The British Army and the First World War comprises chapters on the pre-war army, officers, regulars, territorials, volunteers and conscripts, morale and experience, strategy, the Western Front from 1914 to 1918 – battle by battle - and the ‘side shows’ in Africa, China, Mesopotamia, Palestine, Salonika and Italy. It is packed with data, insights and analyses. It describes often fraught civil-military relations and evaluates French, Haig and other commanders.  Much is inevitably familiar – including the importance of artillery and logistics and the limitations of tanks - but there are also some reinterpretations and surprising and significant facts. The book disagrees with Sir James Edmonds’ famous praise of the 1914 BEF, alleging it was ‘on many levels a flawed instrument’.  Those familiar with Kipling’s ‘Soldiers Three’ may be surprised to learn that many pre-war soldiers were voracious readers and army libraries were much used. By the end of the war about half the officers were from the ranks. However, the book states this is potentially misleading as many ‘rankers’ were from elite middle-class units such as the Artists’ Rifles. The book vindicates the WAAC from a ‘totally unjustified reputation for immorality’. The book states that the army underwent ‘some sort of a learning process’, but avoids the controversial ‘learning curve’.

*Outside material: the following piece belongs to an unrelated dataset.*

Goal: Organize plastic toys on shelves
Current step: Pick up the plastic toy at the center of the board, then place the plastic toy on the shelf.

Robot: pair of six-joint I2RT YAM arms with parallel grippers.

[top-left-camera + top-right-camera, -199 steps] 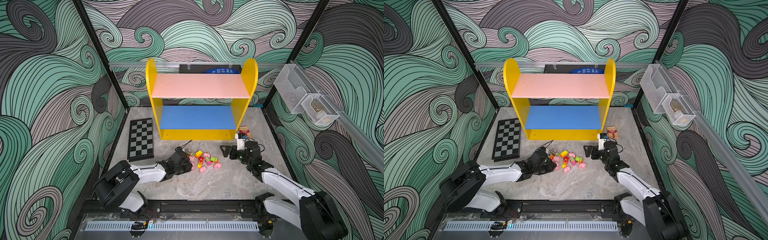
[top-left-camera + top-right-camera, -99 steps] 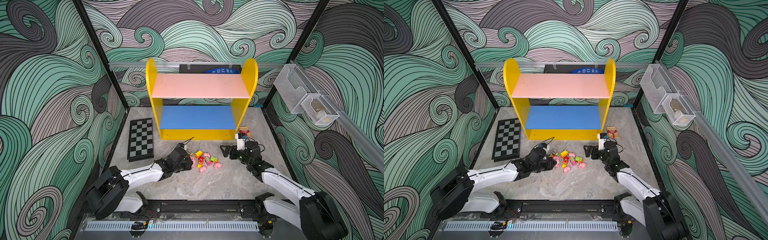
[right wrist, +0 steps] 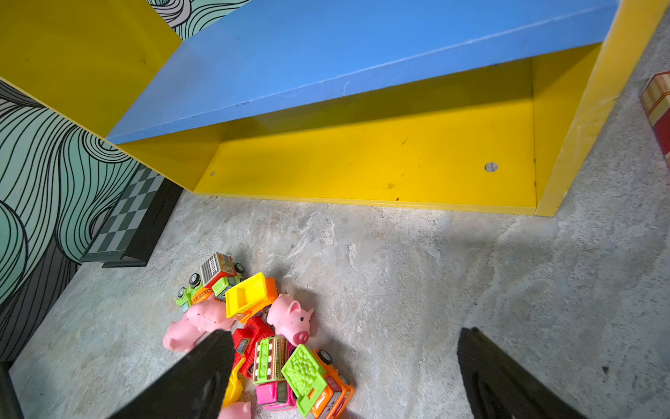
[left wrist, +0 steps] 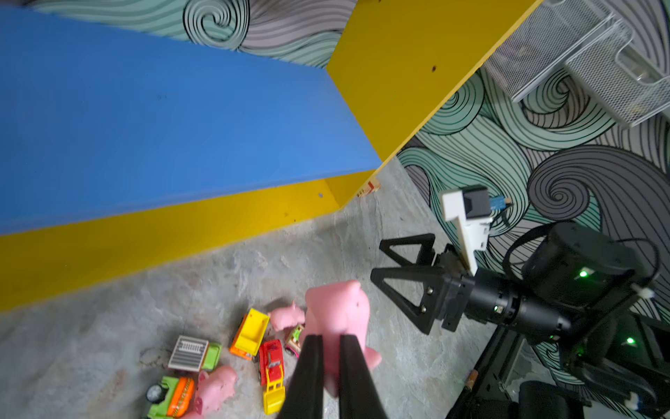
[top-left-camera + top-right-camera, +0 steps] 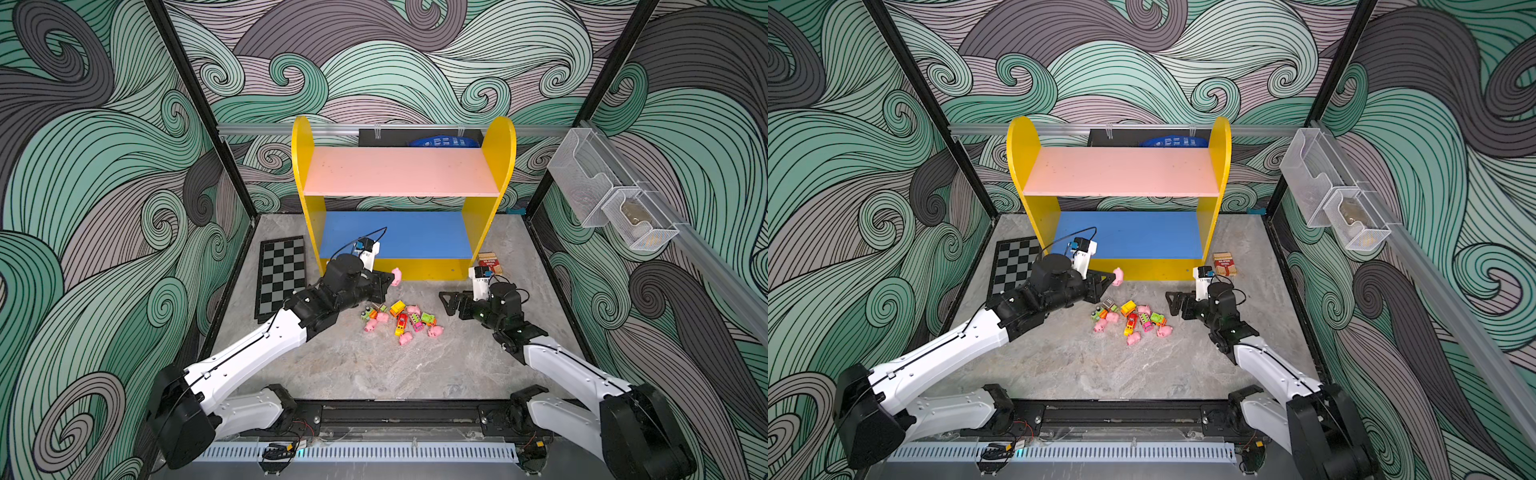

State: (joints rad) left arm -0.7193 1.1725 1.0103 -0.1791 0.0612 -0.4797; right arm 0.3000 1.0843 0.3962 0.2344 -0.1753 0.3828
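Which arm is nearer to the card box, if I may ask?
Right. The right arm sits just in front of the box; the left arm is beyond the pile, holding a pig.

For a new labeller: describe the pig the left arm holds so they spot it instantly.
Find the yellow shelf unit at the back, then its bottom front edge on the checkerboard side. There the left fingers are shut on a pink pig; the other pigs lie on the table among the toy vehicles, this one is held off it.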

The British Army and the First World War is too short for its subject, and the imposed word limit necessitated selection and omission of data of which the authors were presumably well aware: maybe inevitable, but regrettable. A notable example is the first chapter, on the pre-war army, which omits the Boer War and subsequent modernization and re-equipment of the army. It also omits the cavalry controversy and the withdrawal and restoration of the lance. The chapter mentions British officers and NCOs in the WAFF and KAR but ignores the Egyptian army which still had a British sirdar and other officers. The book claims there has been confusion over the army’s purpose. Yet surely this is a non-issue and the Stanhope memorandum was unnecessary. The army’s role was to respond to any armed threat wherever, requiring flexibility not prescription. The BEF, if later in practice constrained by ‘WF’ planning, could have been sent to India or elsewhere. The book alleges the Great War mismanaged ‘colonial’ campaigns suggest that the army had forgotten the fundamentals of such campaigns, especially logistics, learned in Victorian wars. The book suggests the FANY was part of the British army. In fact it was one of those anomalous independent organizations, like the Friends’ Ambulance Unit, which were uniformed and worked with but not in the army. The book is not always consistent. The first chapter rightly argues the pre-war war army was not a colonial gendarmerie, but the conclusion claims its role was very much that of an imperial police force. The book claims the army in Ireland from 1916 to 1921 essentially carried out policing roles: in fact it fought a counterinsurgency war.

The British Army and the First World War has been praised by Edward Spiers as ‘an invaluable work of reference and a stimulus for further study,’ and by Bill Nasson as ‘an event in historical studies of the First World War’. It will be a boon to Great War researchers, students and buffs. Definitely recommended.